Further validation should test the same thesis in settings closer to how ClarityLoop is meant to be used: repeated workplace relationships, human-reviewed evidence, longitudinal data, and clear separation between coaching support and performance judgment.

That final point matters. CollabSense suggests the current long-context bottleneck may be less about whether the model can ever find coaching patterns, and more about whether we are feeding the history in the same way a live product would actually see it.

Citations

[1] Bird, Pattison, D’Souza, Filkov, and Devanbu (2008). Latent Social Structure in Open Source Projects.

[2] Kalliamvakou, Gousios, Blincoe, Singer, German, and Damian (2014). The Promises and Perils of Mining GitHub.

[3] Liu, Lin, Hewitt, Paranjape, Bevilacqua, Petroni, and Liang (2024). Lost in the Middle: How Language Models Use Long Contexts.

[4] Jergensen, Sarma, and Wagstrom (2011). The Onion Patch: Migration in Open Source Ecosystems.

[5] Crowston and Howison (2005). The Social Structure of Free and Open Source Software Development.

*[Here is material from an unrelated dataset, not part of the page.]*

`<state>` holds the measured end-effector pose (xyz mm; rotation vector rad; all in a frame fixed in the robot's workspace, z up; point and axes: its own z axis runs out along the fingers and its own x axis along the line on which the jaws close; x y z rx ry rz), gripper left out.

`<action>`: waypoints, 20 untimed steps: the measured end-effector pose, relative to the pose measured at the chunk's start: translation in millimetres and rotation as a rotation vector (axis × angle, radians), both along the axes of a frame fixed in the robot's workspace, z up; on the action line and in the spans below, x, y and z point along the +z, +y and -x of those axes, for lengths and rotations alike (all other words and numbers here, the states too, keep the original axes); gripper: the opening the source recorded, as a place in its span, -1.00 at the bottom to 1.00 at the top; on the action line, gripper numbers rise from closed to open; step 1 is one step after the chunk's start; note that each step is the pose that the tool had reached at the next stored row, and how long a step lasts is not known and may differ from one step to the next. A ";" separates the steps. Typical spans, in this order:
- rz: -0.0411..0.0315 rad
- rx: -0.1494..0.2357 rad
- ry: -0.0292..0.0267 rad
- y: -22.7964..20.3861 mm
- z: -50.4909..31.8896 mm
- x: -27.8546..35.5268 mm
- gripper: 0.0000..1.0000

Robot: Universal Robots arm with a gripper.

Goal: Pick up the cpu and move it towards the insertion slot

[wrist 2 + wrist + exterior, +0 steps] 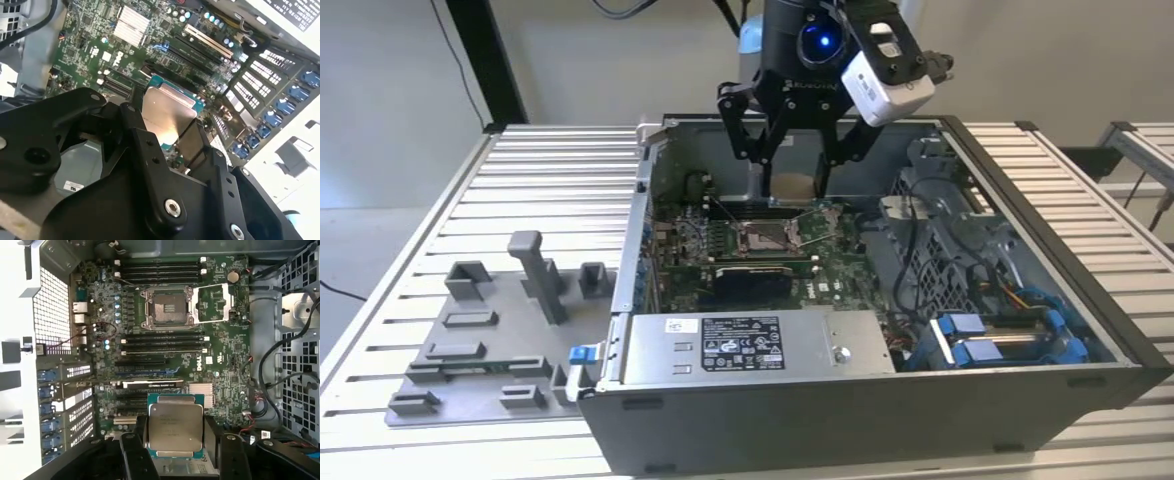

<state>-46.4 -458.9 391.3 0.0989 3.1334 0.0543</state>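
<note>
The cpu (pixel 176 427) is held between the two black fingers (pixel 134 455) of the gripper (pixel 177 450), which is clamped narrowly on its opposite edges. In the first wrist view its pale silver top with faint markings and its green rim are seen flat-on; in the second wrist view the cpu (pixel 167 112) is seen at a slant, its metal face catching the light, and the finger linkages (pixel 155 185) are seen close up.

In the exterior view the cpu (pixel 793 186) is seen as a small pale plate hanging inside the open computer case (pixel 881 400), with the gripper (pixel 795 170) at about 12 o'clock from the insertion slot (pixel 763 236), above it and apart from it. In the first wrist view the insertion slot (pixel 165 307) is shown with its dark centre exposed and its metal load plate (pixel 216 302) swung open at 3 o'clock of it, lying on the green motherboard (pixel 100 355).

A grey fixture plate (pixel 494 330) with blocks and posts is shown on the slatted table (pixel 547 180) at 9 o'clock of the case in the exterior view
</note>
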 end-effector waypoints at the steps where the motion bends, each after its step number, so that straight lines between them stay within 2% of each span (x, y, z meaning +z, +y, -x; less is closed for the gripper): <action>1: 0.0001 0.000 0.0000 0.0 -0.4 0.0 -1.00; 11: 0.0000 0.000 0.0000 0.3 -0.7 0.0 -1.00; 14: 0.0000 0.000 -0.0001 2.3 -0.7 0.0 -1.00; 20: 0.0001 0.000 0.0000 10.9 -0.7 0.0 -1.00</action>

[6] Tsay, Dabbish, and Herbsleb (2014). Influence of Social and Technical Factors for Evaluating Contribution in GitHub.

[7] Jongeling, Sarkar, Datta, and Serebrenik (2017). On Negative Results When Using Sentiment Analysis Tools for Software Engineering Research.

[8] Calefato, Lanubile, Maiorano, and Novielli (2018). Sentiment Polarity Detection for Software Development.

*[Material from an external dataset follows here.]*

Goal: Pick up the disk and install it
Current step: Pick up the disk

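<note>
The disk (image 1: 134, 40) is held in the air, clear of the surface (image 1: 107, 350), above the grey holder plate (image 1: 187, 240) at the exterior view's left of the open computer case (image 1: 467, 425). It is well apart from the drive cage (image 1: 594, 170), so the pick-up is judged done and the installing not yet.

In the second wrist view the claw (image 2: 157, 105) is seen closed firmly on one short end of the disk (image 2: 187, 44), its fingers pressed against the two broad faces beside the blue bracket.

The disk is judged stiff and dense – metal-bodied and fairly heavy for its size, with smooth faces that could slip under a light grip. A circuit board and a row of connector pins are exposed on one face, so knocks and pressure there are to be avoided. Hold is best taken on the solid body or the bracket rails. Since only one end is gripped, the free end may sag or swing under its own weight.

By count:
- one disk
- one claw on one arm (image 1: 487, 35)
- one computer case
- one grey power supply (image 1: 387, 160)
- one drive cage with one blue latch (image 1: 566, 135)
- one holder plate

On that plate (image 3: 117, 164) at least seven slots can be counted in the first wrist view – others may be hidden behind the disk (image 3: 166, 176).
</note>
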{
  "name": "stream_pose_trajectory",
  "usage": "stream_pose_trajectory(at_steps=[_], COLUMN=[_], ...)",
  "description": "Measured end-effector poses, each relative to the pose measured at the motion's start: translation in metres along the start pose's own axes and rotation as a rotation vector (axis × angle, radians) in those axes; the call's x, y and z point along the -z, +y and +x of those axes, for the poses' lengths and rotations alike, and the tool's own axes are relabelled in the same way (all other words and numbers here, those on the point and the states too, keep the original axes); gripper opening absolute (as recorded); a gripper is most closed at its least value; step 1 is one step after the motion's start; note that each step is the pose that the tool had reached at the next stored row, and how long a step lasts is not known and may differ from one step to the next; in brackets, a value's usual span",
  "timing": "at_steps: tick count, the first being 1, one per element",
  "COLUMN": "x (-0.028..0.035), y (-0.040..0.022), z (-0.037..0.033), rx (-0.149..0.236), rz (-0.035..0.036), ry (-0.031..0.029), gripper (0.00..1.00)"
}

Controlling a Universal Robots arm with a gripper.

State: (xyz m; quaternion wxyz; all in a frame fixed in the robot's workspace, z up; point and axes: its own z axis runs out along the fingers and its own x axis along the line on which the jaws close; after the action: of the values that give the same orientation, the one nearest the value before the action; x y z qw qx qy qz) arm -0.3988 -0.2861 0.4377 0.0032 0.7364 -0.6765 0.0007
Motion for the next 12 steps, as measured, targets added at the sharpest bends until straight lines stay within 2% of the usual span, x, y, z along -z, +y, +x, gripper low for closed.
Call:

[9] Lin, Zampetti, Bavota, Di Penta, Lanza, and Oliveto (2018). Sentiment Analysis for Software Engineering: How Far Can We Go?

[10] Reynolds and McDonell (2021). Prompt Programming for Large Language Models: Beyond the Few-Shot Paradigm.

[11] Seidman (1983). Network Structure and Minimum Degree.

[12] Batagelj and Zaveršnik (2011). Fast Algorithms for Determining (Generalized) Core Groups in Social Networks.

[13] Mäntylä, Graziotin, and Kuutila (2018). The Evolution of Sentiment Analysis.

[14] Sadowski, Söderberg, Church, Sipko, and Bacchelli (2018). Modern Code Review: A Case Study at Google.